You probably heard that rendering views outside controllers is pure evil. That’s true, but there are cases where it is very handy to render partials or views defined in your Rails application in different places. Think about generating newsletter templates and saving them to database, or generating bits of static HTML that need to be saved to filesystem. You will learn how to do it from this article.

In Rails prior to 3.0, there was no clean way to do so. There were a few hacks and libraries that made it possible but it always felt a bit ugly for me, while developing Ruby on Rails applications to use that.

Rails 3.0 gave us a way to use cleaner approach by introducing AbstractController::Base that we can subclass and get the ActionController’s ability to render views in our own classes.

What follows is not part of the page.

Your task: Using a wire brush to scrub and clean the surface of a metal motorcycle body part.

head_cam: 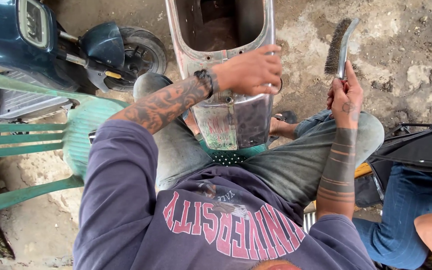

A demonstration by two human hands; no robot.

First, we need to create our controller class (app/controllers/hello_world_controller.rb):

class HelloWorldController < AbstractController::Base
 include AbstractController::Rendering
 include AbstractController::Layouts
 include AbstractController::Helpers
 include AbstractController::Translation
 include AbstractController::AssetPaths
 include ActionController::UrlWriter

 # Uncomment if you want to use helpers 
 # defined in ApplicationHelper in your views
 # helper ApplicationHelper

 # Make sure your controller can find views
 self.view_paths = "app/views"

 # You can define custom helper methods to be used in views here
 # helper_method :current_admin
 # def current_admin; nil; end

 def show
 render template: "hello_world/show"
 end
end

First, we include bunch of modules from AbstractController (lines 2-7), but we can also borrow some functionality from ActionController (like ActionController::UrlWriter that will allow us to use Rails routes in views and helpers). You can slim your controller down by removing unnecessary modules from this list. If you don’t use Rails routes, remove ActionController::UrlWriter, if you don’t want layouts – AbstractController::Layouts and so on.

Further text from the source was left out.